Hank shoved his hoof on Bill's mouth.

"What he's saying is that we're pleased to meet you" Hank said with a smile.

Kahn frowned. "Almost everyone" he thought.

Hank continued. "I'm Hank Hill."

Bill smiled. "I'm Bill Dauterive."

Boomhauer said, "Dang ol' I go by many names dang ol' Jeff man is what dang ol' Canadian family called me man damnit lost that dang ol' grill I tell you what man yo didn't say sorry, man assholes yo..."

Applejack blinked. Hank chuckled. "His name's Boomhauer" Hank said.

Kahn rolled his eyes. "Kahn Souphanousinphone." he grunted.

Granny Smith smiled. "Greetings, Con SuperPhone!" she said.

Kahn just rolled his eyes and sighed angrily.

Applejack smiled at Mark. "Long time no see, Midway."

Instead of using his real name, Mark Walsh often used a new nickname, Midway.

Mark smirked. "Sup AJ?"

Applejack walked up to Dale, who was daydreaming. "And you?" she asked.

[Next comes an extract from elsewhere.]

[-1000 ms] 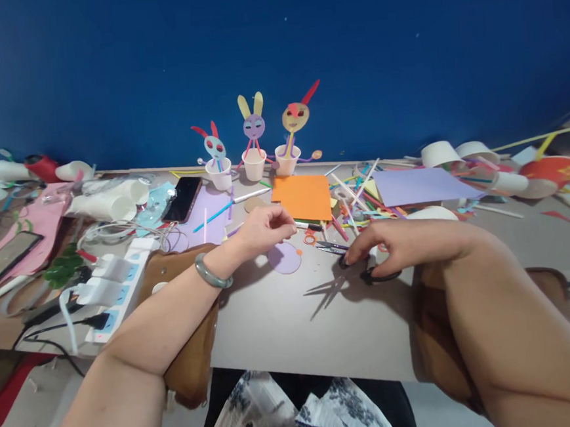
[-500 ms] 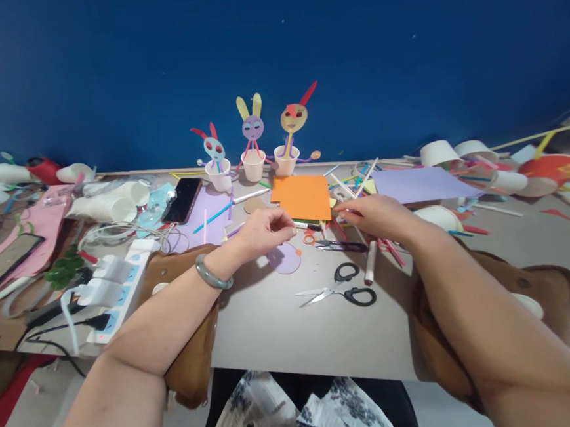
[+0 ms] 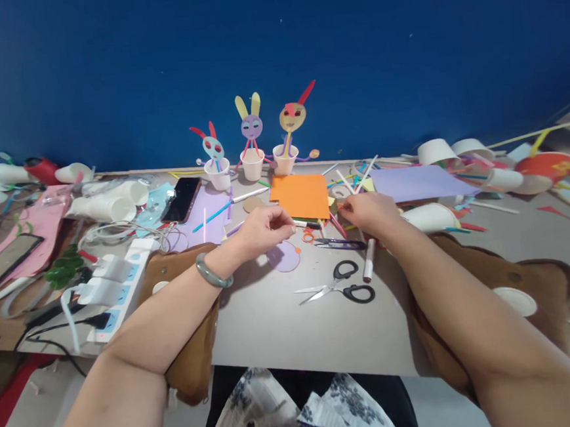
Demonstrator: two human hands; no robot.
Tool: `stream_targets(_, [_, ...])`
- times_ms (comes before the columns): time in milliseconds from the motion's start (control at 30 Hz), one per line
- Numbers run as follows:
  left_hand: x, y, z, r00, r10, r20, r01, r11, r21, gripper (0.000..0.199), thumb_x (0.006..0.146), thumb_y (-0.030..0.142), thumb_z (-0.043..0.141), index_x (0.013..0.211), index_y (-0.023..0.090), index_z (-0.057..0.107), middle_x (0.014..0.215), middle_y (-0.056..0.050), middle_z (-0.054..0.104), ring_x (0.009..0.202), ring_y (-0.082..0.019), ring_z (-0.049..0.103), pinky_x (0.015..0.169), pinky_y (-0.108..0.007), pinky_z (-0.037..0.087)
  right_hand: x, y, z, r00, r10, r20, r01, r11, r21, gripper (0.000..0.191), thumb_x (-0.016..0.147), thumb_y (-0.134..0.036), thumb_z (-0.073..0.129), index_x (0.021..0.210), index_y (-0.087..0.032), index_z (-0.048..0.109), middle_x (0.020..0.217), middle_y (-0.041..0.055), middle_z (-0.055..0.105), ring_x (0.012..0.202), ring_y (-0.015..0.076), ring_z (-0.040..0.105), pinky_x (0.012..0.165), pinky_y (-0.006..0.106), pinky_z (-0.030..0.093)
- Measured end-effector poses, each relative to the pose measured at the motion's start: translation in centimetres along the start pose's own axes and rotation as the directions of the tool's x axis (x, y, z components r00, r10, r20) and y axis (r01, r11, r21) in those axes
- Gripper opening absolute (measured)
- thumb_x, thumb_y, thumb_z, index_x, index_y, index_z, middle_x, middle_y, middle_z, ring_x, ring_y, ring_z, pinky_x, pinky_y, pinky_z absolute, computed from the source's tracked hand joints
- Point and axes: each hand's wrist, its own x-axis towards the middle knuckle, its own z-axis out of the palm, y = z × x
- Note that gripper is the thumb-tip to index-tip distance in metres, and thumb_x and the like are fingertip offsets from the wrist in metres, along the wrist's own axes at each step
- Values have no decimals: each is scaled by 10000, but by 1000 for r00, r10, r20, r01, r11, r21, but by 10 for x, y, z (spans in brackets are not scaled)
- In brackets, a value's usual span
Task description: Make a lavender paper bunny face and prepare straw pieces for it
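My left hand [image 3: 269, 230] is closed in a pinch above the purple paper circle [image 3: 283, 257]; whatever its fingertips hold is too small to make out. To the right of the orange paper [image 3: 302, 197], my right hand [image 3: 368, 212] reaches into a heap of coloured sticks and scraps. Its fingers are curled, and their tips are partly hidden among the pieces. Between the hands lie a marker [image 3: 307, 224], an orange ring [image 3: 308, 236] and closed dark-handled scissors [image 3: 339, 243]. Nearer me are open black-handled scissors [image 3: 337, 288] and a white marker [image 3: 369, 261].
Three paper-faced figures stand in cups [image 3: 252, 165] along the blue wall. On the left are a phone [image 3: 182, 200], a power strip [image 3: 126, 288] and cables. Purple paper [image 3: 421, 183] and paper cups [image 3: 428, 218] lie on the right.
My right hand has moved slightly, its fingers curling further into the heap. A white cup beside my right wrist has shifted left and tipped. My left hand stays nearly still.
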Motion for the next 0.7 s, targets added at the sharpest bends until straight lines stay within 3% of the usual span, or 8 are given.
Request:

Dale ignored her, still lost in his mind.

Applejack poked him in his face, surprising him.

"RAISE THIS BARN, RAISE THIS BA-Oops, sorry. I'm Dale Gribble" he said with a clumsy look.

Applejack raised an eyebrow, but said, "Nice friends, Cotton!"

Cotton scratched his head. "Yea..."

Applejack smiled and pointed to her house. "Why don't ya invite yer friends for some breakfast?" she asked Cotton.

Cotton looked at his friends. Dale nodded rapidly while the guys just shrugged.

Cotton sighed. "Fine" he said as he and his friends followed the Apples to their home.